Configure your email signature: Your signature is probably the last thing you care about in your email – literally and figuratively. However, it does impact your results. Avoid multiple images and links in your signature to stay safe from deliverability issues. Include your profile photo, phone number, and physical address to let your prospects know you’re real and credible. You can also use your signature to add a link to your blog post, calendar, or other resources that you can’t add to your email body.

Business Introduction Email Samples for Different Situations

Letter image with illustrated trail behind it

A business introduction email sample is not a magic bullet that would work for you if it has worked for someone else. A lot depends on the quality of your leads, value proposition, and the business situation. So before you copy-paste one of the email examples, make sure all other aspects of your cold email campaign are taken care of.

Here we have compiled a list of three business introduction email samples for three different situations:

1. Cold Lead Introduction

A cold lead introduction is an email you send to a prospect who has no prior connection to you. Consider this: Why would someone who has never met or heard about you want to work with you? This is why getting positive results from cold emails is difficult. But with the right research, personalization, and value, you can increase your chances for a positive outcome.


From:Jeremy Chatelaine
Subject:Talk about {{company.name}}

Hello {{prospect.first_name}},

Following your podcast for a while and love your take on [specific_topic].

My team and I help {{prospect.custom.target_industry}} [achieve_specific_goal].

We have worked with amazing clients like [previous_client_in_same_vertical] that saw [results] through [service_you’re_pitching].

Would love to get on a quick call and offer you some ideas to help [solve_prospect_pain_point].

Interested?

{{inbox.signature}}

2. Mutual Connection Introduction

According to a Nielsen report, around 92% of consumers trust their family, friends, and colleagues to make a purchasing decision. Leveraging your network is the easiest way to introduce your business to prospective customers.


From:Jeremy Chatelaine
Subject:{{prospect.custom.mutual_contact}} wants us to connect

Hi {{prospect.first_name}},

{{prospect.custom.mutual_contact}} suggested that we should connect, as we share a passion for [common_interest].

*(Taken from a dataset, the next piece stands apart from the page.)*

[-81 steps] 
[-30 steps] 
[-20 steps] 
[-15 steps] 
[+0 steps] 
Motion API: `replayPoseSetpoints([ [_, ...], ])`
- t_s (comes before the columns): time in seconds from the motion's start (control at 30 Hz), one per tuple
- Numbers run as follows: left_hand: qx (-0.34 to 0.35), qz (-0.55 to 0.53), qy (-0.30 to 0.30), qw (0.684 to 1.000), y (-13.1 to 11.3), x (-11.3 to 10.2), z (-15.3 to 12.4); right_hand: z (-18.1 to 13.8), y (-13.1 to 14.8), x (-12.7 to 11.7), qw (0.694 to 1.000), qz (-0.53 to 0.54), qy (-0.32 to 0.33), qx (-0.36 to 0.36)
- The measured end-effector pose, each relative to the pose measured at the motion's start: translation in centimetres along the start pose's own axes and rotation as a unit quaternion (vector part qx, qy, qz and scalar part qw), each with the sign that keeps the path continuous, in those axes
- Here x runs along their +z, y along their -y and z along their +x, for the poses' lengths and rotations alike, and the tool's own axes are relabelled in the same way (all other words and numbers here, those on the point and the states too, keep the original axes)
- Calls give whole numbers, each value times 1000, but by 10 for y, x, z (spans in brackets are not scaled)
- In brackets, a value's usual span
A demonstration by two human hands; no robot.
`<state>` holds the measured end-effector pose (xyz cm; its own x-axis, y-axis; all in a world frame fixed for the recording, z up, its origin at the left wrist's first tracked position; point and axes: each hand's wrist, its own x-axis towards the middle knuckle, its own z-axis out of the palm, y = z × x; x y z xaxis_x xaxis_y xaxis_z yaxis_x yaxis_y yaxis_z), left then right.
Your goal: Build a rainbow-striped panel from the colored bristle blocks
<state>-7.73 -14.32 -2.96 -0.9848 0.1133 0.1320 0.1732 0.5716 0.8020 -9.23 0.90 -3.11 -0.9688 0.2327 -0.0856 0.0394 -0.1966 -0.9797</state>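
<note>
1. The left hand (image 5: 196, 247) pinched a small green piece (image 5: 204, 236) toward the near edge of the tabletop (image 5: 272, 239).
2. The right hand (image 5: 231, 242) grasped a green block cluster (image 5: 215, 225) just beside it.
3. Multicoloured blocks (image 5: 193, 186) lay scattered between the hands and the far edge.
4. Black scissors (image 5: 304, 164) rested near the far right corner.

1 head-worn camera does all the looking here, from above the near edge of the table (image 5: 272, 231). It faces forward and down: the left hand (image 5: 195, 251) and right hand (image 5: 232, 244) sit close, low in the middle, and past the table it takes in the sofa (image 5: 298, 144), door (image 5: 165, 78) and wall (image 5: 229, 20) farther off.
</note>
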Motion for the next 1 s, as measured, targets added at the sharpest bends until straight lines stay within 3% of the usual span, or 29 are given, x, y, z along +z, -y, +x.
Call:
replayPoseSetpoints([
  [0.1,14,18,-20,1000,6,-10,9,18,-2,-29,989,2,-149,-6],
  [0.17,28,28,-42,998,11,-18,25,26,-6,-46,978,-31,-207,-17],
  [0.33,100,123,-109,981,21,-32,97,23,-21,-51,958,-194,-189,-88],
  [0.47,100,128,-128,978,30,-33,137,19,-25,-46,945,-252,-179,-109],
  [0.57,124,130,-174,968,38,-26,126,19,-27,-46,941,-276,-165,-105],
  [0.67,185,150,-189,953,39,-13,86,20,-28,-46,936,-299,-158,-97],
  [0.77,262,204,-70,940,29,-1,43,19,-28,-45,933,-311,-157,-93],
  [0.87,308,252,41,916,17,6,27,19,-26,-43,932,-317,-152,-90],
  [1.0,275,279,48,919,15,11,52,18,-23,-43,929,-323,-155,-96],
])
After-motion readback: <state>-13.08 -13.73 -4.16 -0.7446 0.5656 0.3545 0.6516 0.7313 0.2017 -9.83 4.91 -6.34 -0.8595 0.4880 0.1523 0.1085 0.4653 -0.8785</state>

They mentioned you need help with [service_you’re_pitching] to [achieve_specific_goal]. We recently helped [previous_client] [solve_prospect.pain_point], who was in a similar situation.

Are you open to a 15-minute phone call so I can know more about {{company.name}} and offer you some bespoke ideas you’re free to steal?

{{inbox.signature}}

3. Follow-up Introduction

A follow-up introduction is a warm email where your prospect has already met you or has been introduced to by a mutual contact.


From:Jeremy Chatelaine
Subject:Pleasure meeting you, {{prospect.first_name}}

Hi {{prospect.first_name}},

It was great meeting/talking to you at [event/destination] and knowing that we share a passion for [common_interest}]. I looked up your website afterward and loved how you’re [something_you_like_about_their_product/service].

I remember you mentioning that you’re struggling with [pain_point], and I think we might solve this through [service_you’re_pitching].

Can we schedule 15 minutes next week to discuss how we can use [service_you’re_pitching] to [achieve_a_specific_goal]?

{{inbox.signature}}

Automating the Business Introduction Process

Woman and robot typing on laptops

You can manually send a handful of introduction emails to warm leads. But it’s difficult to use email to generate consistent and predictive new clients from hundreds of prospects without automation. Tools such as QuickMail allow you to schedule, personalize, run, and measure business introduction email campaigns, saving a ton of your time. Also, you can save multiple business introduction email templates and use them when the situation calls for it.